In the fogs that shroud the Namibian coast, his world is reduced still further. Now he can merely clutch at the rail and peer at the vast nothingness. He sips black coffee, holding his mug out into space, as if the fog will cream the blend. Then the mists part and he is granted a vision: an island, less than a mile distant, beaches crowded with men and women in togas. It is Scipio! So he descends and returns with a real biscuit tin. Inside are his notebook, the Latin dictionary, his pistol. He throws the tin over the side, climbs the rail and prepares to launch himself after it.
He is restrained by the First Mate, who snatches his shirt tails and hauls him back. The fool wishes to complain about the condition of the cutlery at mealtimes. Darktree remonstrates with him; he is eager to depart. When the First Mate has finished, the fogs have closed. There is no sign of Scipio; his possessions have vanished.
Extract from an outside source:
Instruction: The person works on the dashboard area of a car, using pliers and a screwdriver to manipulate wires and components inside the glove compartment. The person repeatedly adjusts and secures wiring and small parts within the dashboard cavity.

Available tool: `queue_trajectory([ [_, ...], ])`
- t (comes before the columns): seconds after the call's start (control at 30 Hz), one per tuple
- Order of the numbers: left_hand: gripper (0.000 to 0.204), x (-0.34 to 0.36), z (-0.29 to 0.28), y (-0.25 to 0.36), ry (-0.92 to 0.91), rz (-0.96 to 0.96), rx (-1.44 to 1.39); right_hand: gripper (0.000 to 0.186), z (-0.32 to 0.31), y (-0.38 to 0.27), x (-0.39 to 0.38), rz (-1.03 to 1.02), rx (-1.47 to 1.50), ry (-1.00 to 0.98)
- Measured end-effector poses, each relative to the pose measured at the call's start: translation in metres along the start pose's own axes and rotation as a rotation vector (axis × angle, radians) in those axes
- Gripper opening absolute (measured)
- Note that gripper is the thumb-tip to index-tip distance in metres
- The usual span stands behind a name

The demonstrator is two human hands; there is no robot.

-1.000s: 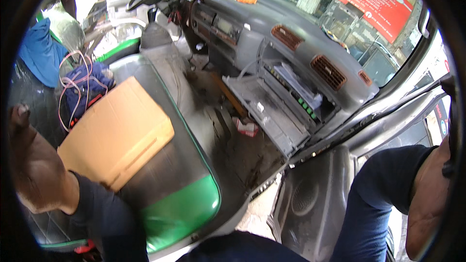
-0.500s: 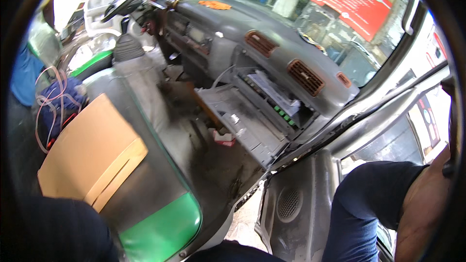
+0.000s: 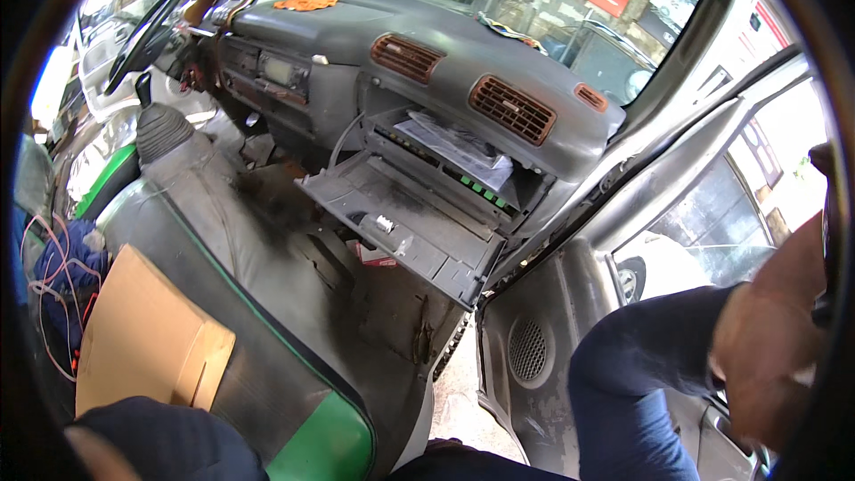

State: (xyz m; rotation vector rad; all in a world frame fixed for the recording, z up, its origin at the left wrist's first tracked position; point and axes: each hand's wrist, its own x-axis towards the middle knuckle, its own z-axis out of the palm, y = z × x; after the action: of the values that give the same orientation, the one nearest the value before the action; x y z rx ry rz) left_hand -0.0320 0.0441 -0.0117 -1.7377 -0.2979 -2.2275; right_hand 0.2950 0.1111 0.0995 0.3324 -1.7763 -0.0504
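At the right edge my right arm shows as a bent navy sleeve and blurred bare skin (image 3: 770,356); its fingers cannot be made out. Low at the left there is a blurred patch of skin (image 3: 100,456) beside dark navy cloth (image 3: 174,441); it seems to be part of my left arm or hand, fingers hidden. Closest to it, a folded cardboard piece (image 3: 142,330) lies on the black and green seat (image 3: 329,436). Ahead, the glove box lid (image 3: 427,223) hangs down, with a small shiny bulb-like part (image 3: 385,224) on it. Papers in clear plastic (image 3: 454,147) lie inside the compartment.
The door (image 3: 557,365) stands open at the right. Pliers (image 3: 421,338) and a red-and-white box (image 3: 372,255) lie on the cab floor. An orange cloth (image 3: 305,3) rests on the dashboard (image 3: 356,22). Pink wires (image 3: 44,285), a gear lever (image 3: 147,93) and a steering wheel (image 3: 151,31) are leftward.
The view has turned rightward and closer, so the dashboard and seat sit further left. Blurred skin has come into view at the lower left. My right arm stays bent at the right.
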Motion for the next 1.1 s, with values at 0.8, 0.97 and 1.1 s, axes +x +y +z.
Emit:
queue_trajectory([
  [0.8, 0.028, -0.16, 0.011, -0.243, -0.975, -0.841, 0.64, 0.029, 0.084, 0.03, -0.23, 1.196, -0.706, -0.658],
  [0.97, 0.025, -0.166, 0.005, -0.249, -0.579, -0.828, 1.118, 0.041, 0.114, 0.019, -0.216, 1.082, -0.481, -0.984],
  [1.1, 0.029, -0.165, -0.004, -0.249, -0.336, -1.159, 1.206, 0.032, 0.128, 0.013, -0.219, 1.019, -0.596, -1.023],
])
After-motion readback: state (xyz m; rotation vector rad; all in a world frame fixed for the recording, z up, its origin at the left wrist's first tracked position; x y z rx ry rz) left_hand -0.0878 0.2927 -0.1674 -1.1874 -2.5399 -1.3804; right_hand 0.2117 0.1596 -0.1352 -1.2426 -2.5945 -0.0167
Darktree retires to the galley a second time and composes another piece with the ladle. This time, pans are heads. But one day, he vows, the First Mate’s head will be a pan. His skull will bubble.
They round the Cape of Good Hope and a storm makes similar music on the vessel. Now Darktree is inside the pot, aghast at the fury. All are agreed this is a special tempest, greater than any they have a right to witness. “A rum wind,” the Captain claims. Darktree pants into the gale, but can taste nothing. He remains on deck, unable to move, while others retire below. A wave breaks over the side and deposits an object. It is a pipe. He kicks it away. The three corners of his tricorne hat, secured to his chin by a black ribbon, unravel and bend upwards, making him look like a candelabrum.
Now the sea throws a leg, which lands upright before him. The briny shoe is familiar. He shudders at what might follow: the whole man, piece by piece. Arm outstretched to clutch throat; head to roll up the rigging to the crow’s nest, to be crowned by St Elmo’s fire before tumbling the other side, nimbus sparking; pelvis to rattle mockingly on the boards. And what of the torso, the sundered heart?
He hides, he takes himself away. A tall hat bounces after. Garlic is preferable to an accusatory ghost. In the hold, he comforts himself aloud: “Muffins, muffins, muffins!” Others are not above using the ploy. The monkeys chatter excitedly, no doubt recalling wine and the girls of Paris. The solicitor must have been following him all the way from the scene of the crime, in detached parts, waiting. Storms are to spirits what weddings are to mortals. A time to preen in public, to make efforts to consolidate personal image.
This observation is confirmed by a brief exchange between the First Mate and Captain. Darktree can hear their voices clearly, amplified by a freak acoustic. They are back on deck, enduring wind, wave and wraith, standing at the rails, heaving words.
“Look! A phantom vessel!”
“Aye, the Pickled Finger, well known in these parts. Its master is a friendless corpse who seeks companions. Once in his clutches we’ll have to endure his anecdotes.”
“Abandon ship! Let us flee this garrulous ghoul!”